Our hypothesis that the introduction of a nighttime driving restriction would be followed by a decline in teen drivers’ nighttime and overall fatal crashes was not supported. The hours of the nighttime driving restriction in the study sample could provide an explanation for this finding. While the hours between 12 midnight and 6 a.m.
have a highly elevated crash risk, the total number of fatal crashes occurring during that time is small, and may be insufficient to yield either statistically or practically significant changes (McKnight and Peck 2002). The bulk of the nighttime crash problem among novice teen drivers is skewed toward the hours between 9 p.m. and 12 a.m. and not those after midnight (Foss and Goodwin 2003; Insurance Institute for Highway Safety 2012). Currently, in the majority of jurisdictions where a nighttime restriction is in place in the United States, it begins at midnight or later. Several states also allow exemptions for non-recreational driving (work or school-related), and ten states have only secondary enforcement of the nighttime driving restriction (National Highway Traffic Safety Administration 2006). This suggests that reductions in teen drivers’ nighttime crashes in the United States may be possible if existing nighttime driving restrictions began earlier, and the nighttime driving restriction was subject to primary enforcement.
This study identified significant declines in teen drivers’ overall and passenger fatal crash rates in North Carolina following the implementation of a 12-month learner permit and 9 p.m. to 5 a.m. nighttime driving restriction in December 1997. In Connecticut, the introduction of a six-month learner license holding period in January 1997 was followed by a sizeable significant decline in overall and passenger fatal crash rates. While these findings do not address the primary research hypotheses of this study, they suggest that declines in passenger crashes cannot be attributed to passenger restrictions alone, if other GDL components are already in place.
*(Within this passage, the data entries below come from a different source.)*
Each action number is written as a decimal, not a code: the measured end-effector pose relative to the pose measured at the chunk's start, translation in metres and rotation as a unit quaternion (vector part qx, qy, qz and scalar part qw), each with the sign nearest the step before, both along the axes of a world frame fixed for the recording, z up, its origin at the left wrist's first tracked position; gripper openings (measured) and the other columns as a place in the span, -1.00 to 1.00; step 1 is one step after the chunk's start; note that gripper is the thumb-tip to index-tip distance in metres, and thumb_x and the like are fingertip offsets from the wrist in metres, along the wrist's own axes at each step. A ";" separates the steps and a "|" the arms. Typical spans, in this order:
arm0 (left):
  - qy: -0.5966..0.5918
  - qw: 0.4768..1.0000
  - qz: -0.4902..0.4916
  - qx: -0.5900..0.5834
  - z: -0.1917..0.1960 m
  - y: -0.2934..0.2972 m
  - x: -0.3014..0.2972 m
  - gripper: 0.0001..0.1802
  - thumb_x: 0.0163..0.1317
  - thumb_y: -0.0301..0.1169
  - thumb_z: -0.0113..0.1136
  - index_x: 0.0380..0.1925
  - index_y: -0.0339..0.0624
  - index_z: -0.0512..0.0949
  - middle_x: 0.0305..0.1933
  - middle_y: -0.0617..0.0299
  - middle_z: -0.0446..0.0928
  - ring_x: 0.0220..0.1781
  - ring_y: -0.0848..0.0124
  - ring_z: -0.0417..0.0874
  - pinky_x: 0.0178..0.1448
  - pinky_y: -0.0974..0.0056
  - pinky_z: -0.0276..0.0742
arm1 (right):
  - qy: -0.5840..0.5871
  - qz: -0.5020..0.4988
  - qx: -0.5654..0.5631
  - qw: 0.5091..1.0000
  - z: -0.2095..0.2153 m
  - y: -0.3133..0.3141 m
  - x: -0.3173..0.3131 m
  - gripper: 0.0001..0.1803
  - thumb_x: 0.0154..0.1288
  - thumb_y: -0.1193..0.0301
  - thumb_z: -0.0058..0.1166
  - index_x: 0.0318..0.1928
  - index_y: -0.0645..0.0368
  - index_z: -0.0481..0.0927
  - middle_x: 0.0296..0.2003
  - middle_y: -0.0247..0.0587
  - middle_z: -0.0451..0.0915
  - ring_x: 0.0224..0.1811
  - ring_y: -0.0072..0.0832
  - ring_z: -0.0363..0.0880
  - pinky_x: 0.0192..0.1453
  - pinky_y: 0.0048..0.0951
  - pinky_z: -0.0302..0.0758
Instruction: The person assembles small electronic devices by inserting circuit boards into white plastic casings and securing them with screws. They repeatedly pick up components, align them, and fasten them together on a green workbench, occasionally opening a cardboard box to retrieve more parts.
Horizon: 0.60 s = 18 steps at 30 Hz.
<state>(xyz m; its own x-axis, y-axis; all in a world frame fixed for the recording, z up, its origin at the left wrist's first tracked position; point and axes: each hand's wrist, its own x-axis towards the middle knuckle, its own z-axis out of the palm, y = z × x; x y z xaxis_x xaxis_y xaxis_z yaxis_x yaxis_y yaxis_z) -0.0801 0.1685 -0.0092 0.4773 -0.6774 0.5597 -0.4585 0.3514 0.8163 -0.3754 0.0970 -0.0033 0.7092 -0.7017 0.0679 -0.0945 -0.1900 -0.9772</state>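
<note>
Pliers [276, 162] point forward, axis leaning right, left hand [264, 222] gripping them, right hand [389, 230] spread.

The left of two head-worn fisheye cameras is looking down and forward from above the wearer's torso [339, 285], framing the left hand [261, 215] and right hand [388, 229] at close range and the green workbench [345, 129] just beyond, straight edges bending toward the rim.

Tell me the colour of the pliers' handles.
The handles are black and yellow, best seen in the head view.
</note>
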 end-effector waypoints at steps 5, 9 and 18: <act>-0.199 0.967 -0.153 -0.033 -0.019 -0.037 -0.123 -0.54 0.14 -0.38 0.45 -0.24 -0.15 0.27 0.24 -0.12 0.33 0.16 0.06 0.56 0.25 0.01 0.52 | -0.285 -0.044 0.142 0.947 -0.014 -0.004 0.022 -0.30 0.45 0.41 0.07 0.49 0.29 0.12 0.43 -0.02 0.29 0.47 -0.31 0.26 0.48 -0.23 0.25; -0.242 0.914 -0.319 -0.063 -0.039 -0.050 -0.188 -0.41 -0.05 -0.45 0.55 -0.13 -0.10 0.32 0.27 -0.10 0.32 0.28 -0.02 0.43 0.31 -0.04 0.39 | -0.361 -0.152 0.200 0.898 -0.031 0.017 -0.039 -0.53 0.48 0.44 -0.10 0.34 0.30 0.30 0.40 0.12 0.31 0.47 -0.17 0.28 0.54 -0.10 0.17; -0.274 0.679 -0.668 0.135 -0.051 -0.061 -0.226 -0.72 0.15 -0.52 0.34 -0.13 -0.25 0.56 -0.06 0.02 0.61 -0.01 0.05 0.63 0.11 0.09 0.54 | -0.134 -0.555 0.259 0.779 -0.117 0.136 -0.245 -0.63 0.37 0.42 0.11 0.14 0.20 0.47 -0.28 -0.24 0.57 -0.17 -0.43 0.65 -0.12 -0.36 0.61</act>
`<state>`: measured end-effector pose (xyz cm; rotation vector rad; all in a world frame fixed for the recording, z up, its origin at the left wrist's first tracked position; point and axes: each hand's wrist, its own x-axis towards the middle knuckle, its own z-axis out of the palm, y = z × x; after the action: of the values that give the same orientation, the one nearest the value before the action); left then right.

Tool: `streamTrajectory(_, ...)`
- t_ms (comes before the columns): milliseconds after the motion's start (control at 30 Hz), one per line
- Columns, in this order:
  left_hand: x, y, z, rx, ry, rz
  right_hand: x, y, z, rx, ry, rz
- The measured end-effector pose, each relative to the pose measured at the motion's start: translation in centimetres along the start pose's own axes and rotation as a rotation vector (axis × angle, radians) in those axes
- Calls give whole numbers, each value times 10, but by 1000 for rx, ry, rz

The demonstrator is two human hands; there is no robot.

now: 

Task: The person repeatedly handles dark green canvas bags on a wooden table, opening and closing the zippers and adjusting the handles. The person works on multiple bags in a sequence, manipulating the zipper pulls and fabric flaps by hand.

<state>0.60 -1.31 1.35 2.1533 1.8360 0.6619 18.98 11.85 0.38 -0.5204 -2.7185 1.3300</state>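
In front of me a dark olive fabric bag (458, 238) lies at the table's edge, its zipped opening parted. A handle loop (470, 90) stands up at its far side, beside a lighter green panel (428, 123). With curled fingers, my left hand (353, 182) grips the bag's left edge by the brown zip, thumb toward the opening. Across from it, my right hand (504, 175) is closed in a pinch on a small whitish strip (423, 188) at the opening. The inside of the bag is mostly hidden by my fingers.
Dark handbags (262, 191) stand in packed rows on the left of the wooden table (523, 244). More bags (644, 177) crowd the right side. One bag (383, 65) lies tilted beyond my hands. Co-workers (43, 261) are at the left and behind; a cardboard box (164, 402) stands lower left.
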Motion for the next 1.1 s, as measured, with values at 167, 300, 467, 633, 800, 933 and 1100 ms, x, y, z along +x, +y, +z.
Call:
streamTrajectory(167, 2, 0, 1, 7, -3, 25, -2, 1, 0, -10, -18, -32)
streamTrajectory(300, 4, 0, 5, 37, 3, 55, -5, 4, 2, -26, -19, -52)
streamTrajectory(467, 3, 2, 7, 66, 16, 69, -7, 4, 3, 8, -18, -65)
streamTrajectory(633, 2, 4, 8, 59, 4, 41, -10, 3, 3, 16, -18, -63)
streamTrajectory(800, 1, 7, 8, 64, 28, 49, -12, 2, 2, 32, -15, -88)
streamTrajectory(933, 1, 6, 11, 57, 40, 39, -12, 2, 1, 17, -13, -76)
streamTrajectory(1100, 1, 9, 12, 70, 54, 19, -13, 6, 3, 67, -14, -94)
In reality, the significant declines in passenger crashes as a result of passenger restrictions reported in previous evaluations were likely the result of synergistic or combined effects from several simultaneously implemented GDL components rather than the effect of passenger restrictions alone.
With the exceptions of studies from North Carolina (Foss 2009) and Utah (Hyde, Cook et al. 2005), this research represents the first state-level evaluations of GDL to be conducted for the states in this study sample. In addition, this study adds to the literature by finding that with exception of a single state, individually implemented passenger and nighttime driving restrictions did not result in reductions in teen drivers’ fatal crashes in the states studied, a finding that contrasts with existing research on the effect of passenger and nighttime driving restrictions (Lin and Fearn 2003; Cooper, Atkins et al.
2005; Chaudhary, Williams et al. 2007; Fell, Todd et al. 2011). It is possible that the declines observed in previous studies are due to the synergy resulting from the combination of multiple GDL components, rather than the passenger or nighttime restriction itself.
The sample for this study was limited to the instances where states introduced an intermediate license driving restriction independently of other GDL components. In every instance that a passenger restriction was implemented in this sample, however, it was introduced within an existing GDL system of varying strength. Consequently, the additive effect of multiple co-existing GDL components could not be disentangled. Further, the findings of this study are based only on fatal crashes involving teen drivers. Fatal crashes represent a small and atypical subset of all crashes, and the etiology of fatal crashes may differ from that of less serious crashes (Lam 2003).
Future research examining the effect of intermediate license restrictions on teen drivers’ should extend the analysis to include injury and property damage only (PDO) as well as fatal crashes. Currently, this data is available in state’s crash records, which include all crashes occurring on public roadways involving a fatality, disabling injury, non-disabling injury, possible injury or property damage valued at $1000 or more.